For broadcasters, including the cloud as part of the overall workflow and storing potentially relevant content there can reduce headaches later on. The cloud becomes a repository for what Levels Beyond CEO Art Raymond termed “virtual inventory” and boosts broadcast teams’ ability to collaborate, wherever they are.

“You’re going into live events, you need related clips or related materials as fast and as real time as possible. You need a lot of it preloaded to the truck, a lot of it that could be available via a cloud service and brought right into production immediately,” said Raymond. “The only way you get to that is, you have to have a different foundation, and that gets to things like XML infrastructures and workflows. It gets to multilayered search engines that can handle billions and billions of transactions and assets at once; it gets to a shared infrastructure on storage that allows you to just move things almost as though you have no need to know where they are.

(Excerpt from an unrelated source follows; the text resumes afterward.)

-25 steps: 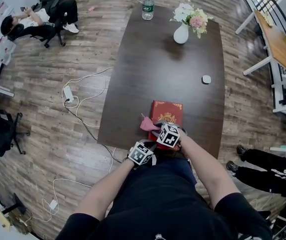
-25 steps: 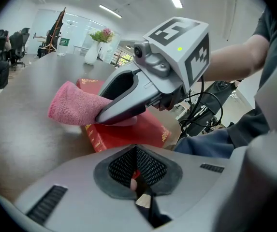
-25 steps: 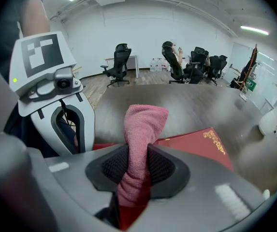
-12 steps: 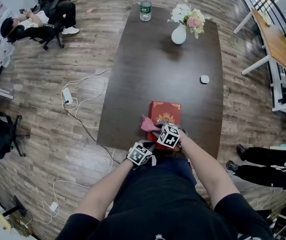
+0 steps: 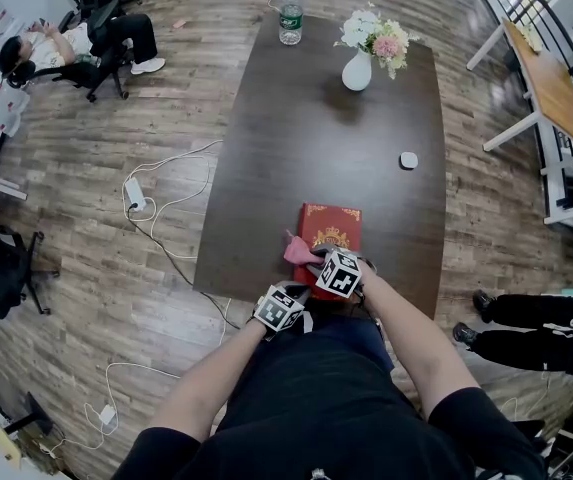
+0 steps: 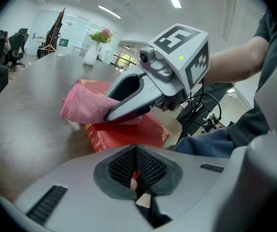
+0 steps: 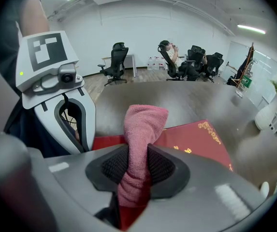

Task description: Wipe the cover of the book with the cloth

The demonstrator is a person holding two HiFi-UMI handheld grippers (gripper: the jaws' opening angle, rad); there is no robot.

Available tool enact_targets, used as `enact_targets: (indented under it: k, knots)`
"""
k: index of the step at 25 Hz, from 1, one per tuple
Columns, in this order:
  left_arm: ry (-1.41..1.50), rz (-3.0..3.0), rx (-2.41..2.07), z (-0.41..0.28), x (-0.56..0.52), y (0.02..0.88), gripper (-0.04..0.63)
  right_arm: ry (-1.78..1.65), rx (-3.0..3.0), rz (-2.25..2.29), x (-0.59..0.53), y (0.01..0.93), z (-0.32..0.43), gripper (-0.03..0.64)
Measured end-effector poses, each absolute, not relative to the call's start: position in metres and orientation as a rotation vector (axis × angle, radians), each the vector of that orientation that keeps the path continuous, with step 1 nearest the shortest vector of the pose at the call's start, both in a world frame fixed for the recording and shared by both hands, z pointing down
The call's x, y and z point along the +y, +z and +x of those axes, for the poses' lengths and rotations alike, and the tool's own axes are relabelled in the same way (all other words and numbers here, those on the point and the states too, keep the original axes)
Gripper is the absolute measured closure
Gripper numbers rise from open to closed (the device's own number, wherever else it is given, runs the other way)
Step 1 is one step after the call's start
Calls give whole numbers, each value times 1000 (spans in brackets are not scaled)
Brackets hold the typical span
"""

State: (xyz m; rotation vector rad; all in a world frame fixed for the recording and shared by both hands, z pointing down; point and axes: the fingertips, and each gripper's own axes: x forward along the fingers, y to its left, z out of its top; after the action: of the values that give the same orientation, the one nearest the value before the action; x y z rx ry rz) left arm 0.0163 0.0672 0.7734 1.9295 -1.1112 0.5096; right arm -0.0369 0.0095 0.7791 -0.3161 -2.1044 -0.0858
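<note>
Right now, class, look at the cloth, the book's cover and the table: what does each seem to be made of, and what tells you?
The cloth is pink with a soft, fuzzy pile and folds limply, so probably microfibre or terry. The book has a red, faintly glossy cover with gold stamped ornament; perhaps leatherette, though that is uncertain. The table is dark brown and matt, likely wood or veneer.

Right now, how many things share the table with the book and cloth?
3: bottle at the far end, flower vase beside it, small white object mid-right. Others may be cut off.
</note>
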Motion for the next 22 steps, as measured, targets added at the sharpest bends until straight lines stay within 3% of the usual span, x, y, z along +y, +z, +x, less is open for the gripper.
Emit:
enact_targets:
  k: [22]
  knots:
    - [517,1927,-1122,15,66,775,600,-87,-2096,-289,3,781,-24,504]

“For me, that’s the essence of the cloud,” he continued. “It’s taking some of the best of this generation of technology that Google and Facebook and all these guys have driven to levels that can do things that none of us had ever dreamed of and put it to work for this business.”

In addition to easy access to virtual inventories, cloud workflows boost efficiency by reducing the size of the staff needed on-site. Brevity Ventures Chief Business Development Officer Mike Jackman described how his company aided NBC Olympics with transporting graphics, data, video, and more from Sochi to its broadcast facility in Stamford, CT.

“This year, it allowed the graphics department to actually leave more than half of their team back in Stamford,” he explained. “There were a dozen artists that stayed in Stamford instead of having to go to Sochi. This is a huge cost saving, time saving. … Artists would work [on big graphics files] in Stamford; we’d grab them, compress them, move them, [and] land them in the playout format at the broadcast center [in Sochi].”

Of course, as with any discussion of the cloud, security issues factored in. Panelists suggested keeping sensitive content within company firewalls while collaborating outside but insisted that the biggest security concern is not the cloud itself but the people operating it.

“The human element of security is the thing you have to worry about,” said Grossman. “Protecting against people making mistakes is really it. … If it’s handled correctly, it’s all about best practices. As long as you have those best practices in place, I don’t think it’s an issue.”